Creaky Boards brings a touch of home to Swarthmore
In print | Published November 20, 2008 — Updated November 23, 2008 17:10
“I have food poisoning, but don’t pay attention to that,” Andrew Hoepfner, the front man of Brooklyn-based Creaky Boards said, showing a small but intimate Olde Club audience the bucket he brought with him on stage at a performance last Friday, Nov. 14. Playing songs off of their latest album, “Brooklyn Is Love,” the four-member indie pop group combined early 50s and 60s pop, Beach Boys-esque harmonies, jaunty keyboards and wistful, dreamy lyrics to bring Swarthmore a fun, earnest and lightheartedly youthful performance full of soaring melodies, foot-stomping rhythms and hometown nostalgia.

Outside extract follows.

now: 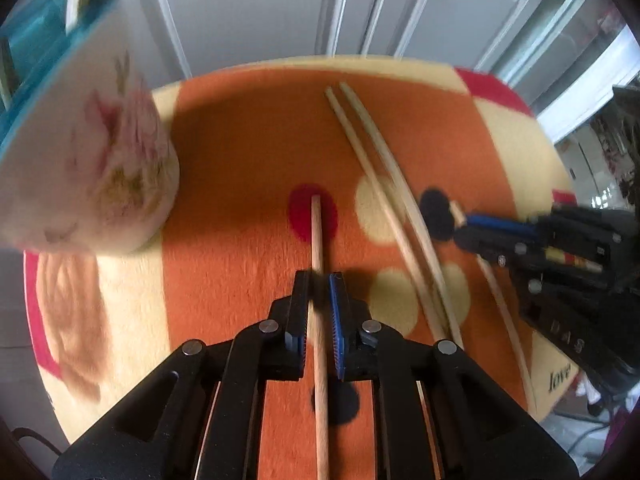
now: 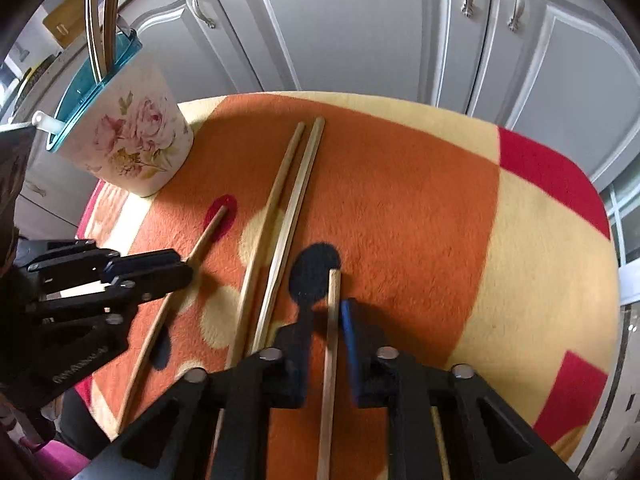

And though he brought the bucket on stage, Hoepfner never ended up using it. “I think I’m feeling better,” he admitted after playing the first song. “Music is a healing force.”
Though Creaky Boards is a four-piece, it is Hoepfner who remains at its center. Adopting the moniker when he moved to New York City in 2004, Hoepfner has made Creaky Boards his creative project, writing music about the city that seems to be a perpetual wellspring of inspiration.
“We’re all song writers but this is Andrew’s project, where he writes the songs,” Creaky Boards keyboardist Dan Costello said, explaining that each band member has his own band outside of Creaky Boards. “Andrew’s not only responsible for writing the songs and playing a lot of the parts on the album, but he also recorded them in his room,” Costello added.
Although Hoepfner and drummer Michael David Campbell have known each other since childhood, the rest of the members of the band met through the songwriter scene in the East Village. Beginning as a folk-punk duo with Hoepfner and trumpeter Jason Benjamin in the winter of 2004, Creaky Boards released its first album, “Where’s the Sunshine?” in 2005, and though the structure of the band remains fluid as Hoepfner’s friends migrate eastward from Michigan and join, they consistently create music that is idiosyncratic, buoyantly poppy and surprisingly fresh. Although Hoepfner’s chronic hand pain almost forced the group to disband toward the end of 2005, Hoepfner’s ubiquitous desire to use the springboard of creativity that New York life offers to create caused Creaky Boards to re-emerge one year later.
Inching their way into the spotlight over the summer, Creaky Boards garnered some attention over a video Hoepfner posted on YouTube in which he insisted that Coldplay frontman Chris Martin copied the melody of the band’s (ironically titled) song “The Songs I Didn’t Write” for their iTunes hit, “Viva La Vida.”
“Here’s the thing on this whole thing, it was a PR stunt and it worked. We had no idea that it would work that much, but a lot of people saw it and that’s great,” lead guitarist Darwin Deez said. The band then joked that they’re now rolling in money with fancy cars, but Andrew still sees the video as just a fun project he did over the weekend, not expecting that thousands of people would end up watching it.
“Listen up bands out there, even this goldmine of PR with this Coldplay scandal we created hasn’t gotten us anywhere even though a million people have seen our video,” Deez said. “To bands out there, the secret is tour, don’t waste you time on PR,” he added.
Creaky Boards plans to tour Europe in February, bringing vocal harmonies and enchanting melodies to Germany, Denmark, Belgium, Switzerland, Netherlands and France.